# Thorne's Head - 5/7/11



## BackLoafRiver (May 7, 2011)

To all the Maine bikers out there...if you go to check out Thorne's head, wear your big boy pants.

Opted to check out the network in Bath as opposed to hitting Bradbury today.  Riding there solo was going to be rough as there are no real maps to be had. (there is a rough version on the Bath Trails website)

From the lot, you have a few different options. I chose the Whiskeag Trail which was at the suggestion of my LBS.  The signage is pretty decent, blue trail markers on trees every few feet so you don't get lost.  The first 1/3 or so of the trail is root after root.  Some tough pedaling to be sure.  Mixed in are some very cool homemade bridges and the occasional skinny.  The transition in and out of them are damned hard. I only made a handful...the rest caught me by surprise and I was way out of position.

After you navigate the rough and tough, you hit the good stuff.  It becomes a nice network of flowy singletrack.  There are rocks in there (including a pretty rugged rock garden ascent) and 3 or 4 short but steep climbs. I had to walk them. 

The trails branch off three different ways about 2.5 miles in.  One way will lead you to a lot, one will lead you to the towns YMCA, the other is just a continuation of the Whiskeag trail that will eventually lead you back to town.  With a thunderstorm looming, I headed back.
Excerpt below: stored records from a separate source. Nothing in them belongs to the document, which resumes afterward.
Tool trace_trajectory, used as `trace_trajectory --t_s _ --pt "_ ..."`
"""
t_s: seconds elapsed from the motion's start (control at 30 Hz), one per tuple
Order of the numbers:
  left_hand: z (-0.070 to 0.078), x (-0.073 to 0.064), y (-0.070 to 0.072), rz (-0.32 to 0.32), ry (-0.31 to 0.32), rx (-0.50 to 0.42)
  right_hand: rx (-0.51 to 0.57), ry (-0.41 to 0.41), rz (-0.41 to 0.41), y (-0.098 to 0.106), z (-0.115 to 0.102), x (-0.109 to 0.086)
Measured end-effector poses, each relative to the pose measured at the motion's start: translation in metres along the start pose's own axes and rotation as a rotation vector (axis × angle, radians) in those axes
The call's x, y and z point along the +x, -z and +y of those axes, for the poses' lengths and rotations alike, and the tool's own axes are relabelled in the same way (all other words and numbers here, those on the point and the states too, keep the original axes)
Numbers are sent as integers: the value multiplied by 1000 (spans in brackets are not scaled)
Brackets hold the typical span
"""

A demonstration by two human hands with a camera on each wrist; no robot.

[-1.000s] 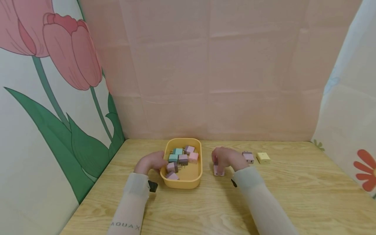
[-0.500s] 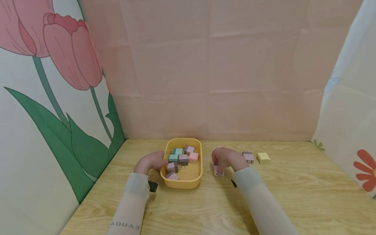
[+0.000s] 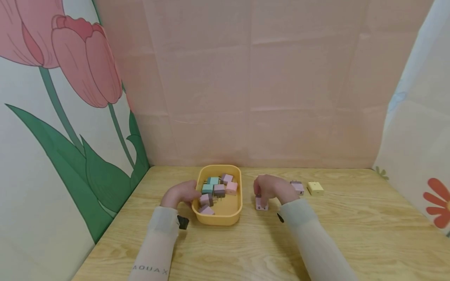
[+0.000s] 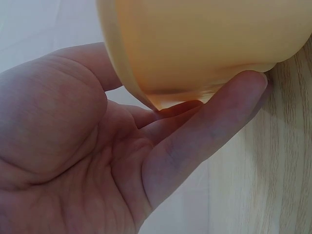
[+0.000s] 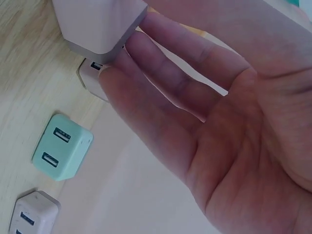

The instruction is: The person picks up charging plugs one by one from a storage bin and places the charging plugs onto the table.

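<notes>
Left hand: bent point(image 3: 181, 193) down at the wrist left of lower centre, thumb and fingers curled round the rim of the yellow bin point(image 3: 220, 221).
Left wrist view: showed a finger along the bin's outer wall, which the head view hid.
Right hand: arched point(image 3: 274, 189) right of lower centre, fingers closed round a lilac charger point(image 3: 259, 206).
Right wrist view: revealed a green charger point(image 5: 59, 148) at left, concealed from the head.

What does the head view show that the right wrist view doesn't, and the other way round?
Only the head view: the left hand at the basket, the yellow charger and the tulips.
Only the right wrist view: a green charger out on the table.
Both: the table, the right hand and a lilac charger at its fingers.
</notes>
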State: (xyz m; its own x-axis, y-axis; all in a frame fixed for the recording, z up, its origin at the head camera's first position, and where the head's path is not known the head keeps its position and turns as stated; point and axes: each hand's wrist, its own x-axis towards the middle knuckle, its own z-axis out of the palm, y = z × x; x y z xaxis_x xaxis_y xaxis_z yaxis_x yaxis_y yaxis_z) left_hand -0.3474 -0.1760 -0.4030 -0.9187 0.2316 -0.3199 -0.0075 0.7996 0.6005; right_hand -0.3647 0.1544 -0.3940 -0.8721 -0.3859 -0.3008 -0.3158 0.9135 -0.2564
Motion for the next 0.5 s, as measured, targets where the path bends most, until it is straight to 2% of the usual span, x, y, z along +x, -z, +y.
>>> trace_trajectory --t_s 0.3,0.5 --pt "0 0 0 2 9 -7 -1 22 18 0 1 1" --pt "0 1 0 3 15 21 6 13 14 -1 1 1"
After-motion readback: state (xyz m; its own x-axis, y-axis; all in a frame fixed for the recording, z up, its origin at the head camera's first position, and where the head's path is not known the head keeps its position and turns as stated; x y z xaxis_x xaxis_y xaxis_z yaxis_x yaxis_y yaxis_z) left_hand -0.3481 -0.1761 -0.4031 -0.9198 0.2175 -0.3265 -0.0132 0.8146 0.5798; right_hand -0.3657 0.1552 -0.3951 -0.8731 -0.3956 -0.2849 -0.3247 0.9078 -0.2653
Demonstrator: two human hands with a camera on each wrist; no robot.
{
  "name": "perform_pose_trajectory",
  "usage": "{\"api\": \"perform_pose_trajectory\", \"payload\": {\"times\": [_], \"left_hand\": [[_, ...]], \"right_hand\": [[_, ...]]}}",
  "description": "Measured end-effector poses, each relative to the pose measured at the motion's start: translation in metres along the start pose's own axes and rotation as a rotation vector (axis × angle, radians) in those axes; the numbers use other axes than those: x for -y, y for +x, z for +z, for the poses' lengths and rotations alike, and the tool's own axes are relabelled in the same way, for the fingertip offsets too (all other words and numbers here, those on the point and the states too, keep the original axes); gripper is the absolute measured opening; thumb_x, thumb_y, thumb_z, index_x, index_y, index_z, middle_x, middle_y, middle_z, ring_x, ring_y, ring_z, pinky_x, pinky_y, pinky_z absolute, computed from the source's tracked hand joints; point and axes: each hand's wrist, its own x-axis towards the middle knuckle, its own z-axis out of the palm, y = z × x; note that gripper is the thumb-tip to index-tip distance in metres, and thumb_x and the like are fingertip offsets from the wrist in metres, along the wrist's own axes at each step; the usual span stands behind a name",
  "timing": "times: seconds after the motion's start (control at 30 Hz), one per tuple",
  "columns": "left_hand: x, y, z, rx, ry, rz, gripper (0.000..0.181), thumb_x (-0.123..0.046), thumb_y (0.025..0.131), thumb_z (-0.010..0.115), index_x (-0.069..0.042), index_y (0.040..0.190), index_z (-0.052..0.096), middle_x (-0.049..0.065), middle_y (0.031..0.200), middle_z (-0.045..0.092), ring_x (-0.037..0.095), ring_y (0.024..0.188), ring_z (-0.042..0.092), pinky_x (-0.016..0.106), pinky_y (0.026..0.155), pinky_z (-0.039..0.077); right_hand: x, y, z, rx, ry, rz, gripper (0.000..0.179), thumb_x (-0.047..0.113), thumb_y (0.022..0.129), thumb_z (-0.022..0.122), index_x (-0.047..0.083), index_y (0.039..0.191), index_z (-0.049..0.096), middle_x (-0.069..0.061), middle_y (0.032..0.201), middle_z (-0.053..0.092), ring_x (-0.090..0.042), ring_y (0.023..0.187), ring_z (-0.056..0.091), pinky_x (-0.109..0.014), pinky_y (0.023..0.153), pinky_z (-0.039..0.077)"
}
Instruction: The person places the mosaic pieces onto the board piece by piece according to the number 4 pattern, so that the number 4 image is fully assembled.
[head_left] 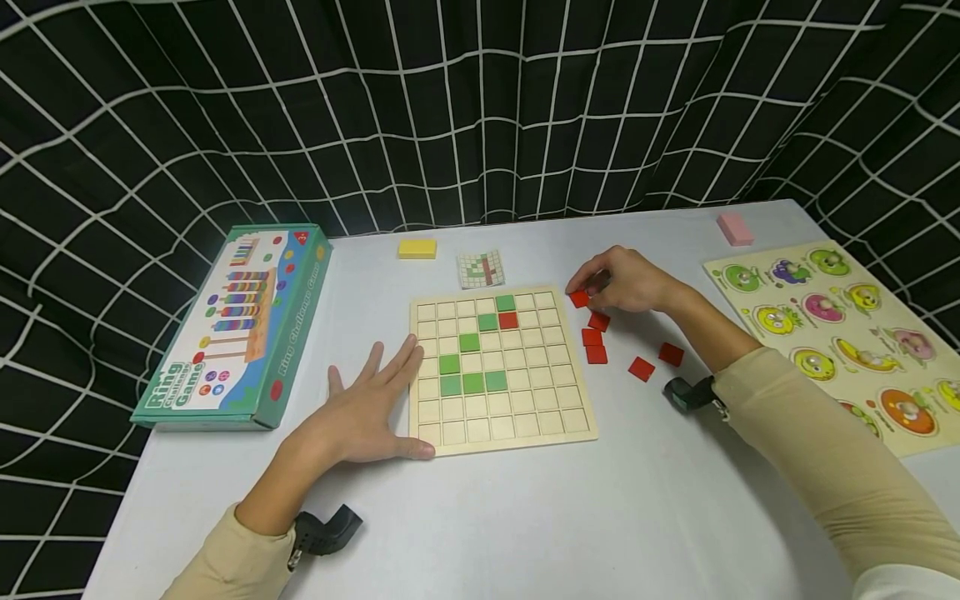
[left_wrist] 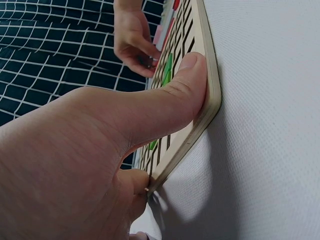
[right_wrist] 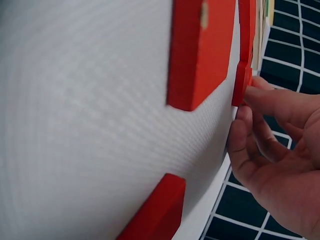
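Note:
A wooden grid board (head_left: pixel 517 447) lies on the table, with several green square tiles (head_left: pixel 473 383) and one red tile (head_left: pixel 507 320) in its cells. My left hand (head_left: pixel 360 421) rests at its left side, fingers spread and fairly straight. In the left wrist view the thumb (left_wrist: pixel 187 75) presses on the board's rim near a corner. Beyond the board's upper right corner, my right hand (head_left: pixel 630 279) pinches a red square tile (head_left: pixel 578 298) between thumb and fingers. Other loose red tiles (head_left: pixel 641 368) lie right of the board, several of them just below that hand.
A small pattern card (head_left: pixel 481 269) lies behind the board, with a yellow block (head_left: pixel 417 249) to its left. A green game box (head_left: pixel 232 333) occupies the left side. At right are a fruit puzzle board (head_left: pixel 832 333) and a pink block (head_left: pixel 735 229). Black grid-patterned cloth (head_left: pixel 450 108) hangs behind.

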Motion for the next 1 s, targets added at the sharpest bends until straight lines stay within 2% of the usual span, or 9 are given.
{"api": "perform_pose_trajectory", "payload": {"times": [0.2, 0.4, 1.0], "left_hand": [[0.000, 0.000, 0.000, 0.000, 0.002, -0.001, 0.128, -0.071, 0.075, 0.080, -0.018, 0.169, 0.012, -0.003, 0.177, -0.001, 0.044, 0.161, 0.000, 0.091, 0.105, -0.001], [0.000, 0.000, 0.001, 0.000, 0.003, -0.002, 0.128, -0.071, 0.075, 0.080, -0.018, 0.169, 0.011, -0.004, 0.177, -0.001, 0.043, 0.162, 0.000, 0.091, 0.105, -0.001], [0.001, 0.000, 0.001, -0.002, -0.002, -0.001, 0.128, -0.070, 0.074, 0.081, -0.018, 0.169, 0.013, -0.003, 0.177, 0.000, 0.044, 0.162, 0.000, 0.091, 0.106, -0.001]], "right_hand": [[0.001, -0.002, -0.001, -0.011, -0.011, -0.010, 0.033, -0.008, 0.084, 0.071, 0.006, 0.112, 0.080, -0.013, 0.113, 0.074, -0.027, 0.098, 0.064, -0.033, 0.082, 0.053], [0.004, -0.005, -0.002, -0.030, -0.008, -0.012, 0.033, -0.008, 0.084, 0.073, 0.006, 0.113, 0.080, -0.014, 0.114, 0.074, -0.028, 0.097, 0.063, -0.032, 0.078, 0.053], [0.020, -0.013, 0.001, -0.075, 0.074, 0.088, 0.030, 0.003, 0.086, 0.079, 0.007, 0.116, 0.080, -0.015, 0.113, 0.075, -0.029, 0.092, 0.061, -0.032, 0.070, 0.052]]}}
One major negative about the place,  It runs parallel to the town dump for about a mile.  The smell was bad.  Real bad.  But, after you make it past, it is fine.

There is a ton of potential here. I will definitely hit it again when I have a fellow rider along and more time.  
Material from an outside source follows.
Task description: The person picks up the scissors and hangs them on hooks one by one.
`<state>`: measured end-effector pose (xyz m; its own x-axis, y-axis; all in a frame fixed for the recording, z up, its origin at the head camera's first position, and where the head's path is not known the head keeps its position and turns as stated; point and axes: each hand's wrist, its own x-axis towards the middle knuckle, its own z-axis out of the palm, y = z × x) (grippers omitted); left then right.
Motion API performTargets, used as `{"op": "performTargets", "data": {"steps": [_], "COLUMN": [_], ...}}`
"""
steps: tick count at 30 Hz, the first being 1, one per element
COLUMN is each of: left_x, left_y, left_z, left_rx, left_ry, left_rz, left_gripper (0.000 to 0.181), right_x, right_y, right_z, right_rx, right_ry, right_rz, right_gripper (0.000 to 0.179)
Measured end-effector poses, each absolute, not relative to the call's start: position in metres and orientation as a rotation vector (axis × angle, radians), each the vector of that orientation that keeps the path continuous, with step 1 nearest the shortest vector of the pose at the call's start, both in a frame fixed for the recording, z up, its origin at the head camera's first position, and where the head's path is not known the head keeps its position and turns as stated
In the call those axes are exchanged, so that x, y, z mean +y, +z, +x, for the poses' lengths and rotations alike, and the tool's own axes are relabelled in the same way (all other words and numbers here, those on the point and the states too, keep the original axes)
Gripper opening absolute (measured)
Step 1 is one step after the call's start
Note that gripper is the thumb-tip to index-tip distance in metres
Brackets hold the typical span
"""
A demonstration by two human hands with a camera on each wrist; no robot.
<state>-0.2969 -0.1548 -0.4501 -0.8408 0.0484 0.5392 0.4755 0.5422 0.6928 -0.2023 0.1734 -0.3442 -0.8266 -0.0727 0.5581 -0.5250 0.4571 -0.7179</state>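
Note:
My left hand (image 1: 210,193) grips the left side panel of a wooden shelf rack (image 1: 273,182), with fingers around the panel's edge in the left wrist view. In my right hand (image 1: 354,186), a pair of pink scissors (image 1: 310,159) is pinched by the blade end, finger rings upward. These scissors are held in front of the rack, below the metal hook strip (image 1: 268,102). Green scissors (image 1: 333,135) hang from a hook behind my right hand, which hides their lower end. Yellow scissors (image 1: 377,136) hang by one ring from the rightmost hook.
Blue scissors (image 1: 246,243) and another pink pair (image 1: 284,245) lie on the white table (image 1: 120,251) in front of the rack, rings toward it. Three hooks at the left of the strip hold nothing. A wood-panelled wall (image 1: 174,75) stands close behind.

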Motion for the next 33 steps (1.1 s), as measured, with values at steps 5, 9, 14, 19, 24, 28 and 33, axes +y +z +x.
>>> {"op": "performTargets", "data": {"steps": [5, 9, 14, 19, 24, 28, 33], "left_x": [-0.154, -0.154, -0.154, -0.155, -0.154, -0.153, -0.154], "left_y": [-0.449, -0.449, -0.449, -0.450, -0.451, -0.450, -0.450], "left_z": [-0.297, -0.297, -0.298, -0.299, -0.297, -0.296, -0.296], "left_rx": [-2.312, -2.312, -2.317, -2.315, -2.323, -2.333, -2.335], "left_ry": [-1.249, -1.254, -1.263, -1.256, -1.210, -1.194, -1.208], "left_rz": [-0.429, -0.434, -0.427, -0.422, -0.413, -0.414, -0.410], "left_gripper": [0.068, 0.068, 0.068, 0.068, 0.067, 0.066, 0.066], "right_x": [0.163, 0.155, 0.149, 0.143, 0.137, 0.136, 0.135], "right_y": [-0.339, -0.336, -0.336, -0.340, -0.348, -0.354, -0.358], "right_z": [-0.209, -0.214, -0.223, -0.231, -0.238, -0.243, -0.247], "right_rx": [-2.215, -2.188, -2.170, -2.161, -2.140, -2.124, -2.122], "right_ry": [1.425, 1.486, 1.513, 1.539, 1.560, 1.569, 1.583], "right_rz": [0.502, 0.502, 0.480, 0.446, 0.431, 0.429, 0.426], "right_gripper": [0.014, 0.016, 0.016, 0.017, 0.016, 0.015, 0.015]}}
Not many pictures, but here's what I have:







This bridge connects to a side trail....The exit looks pretty rugged















A cool skinny to skinny.  Hitting one way was easy....the other, not so much.















Where the fun begins:




















This was WAY more narrow than it looks:


----------



## o3jeff (May 7, 2011)

Nice, looks like the place is full of skinnies and bridges.


----------



## bvibert (May 7, 2011)

Looks awesome!


----------



## WoodCore (May 8, 2011)

Nice! :beer:


----------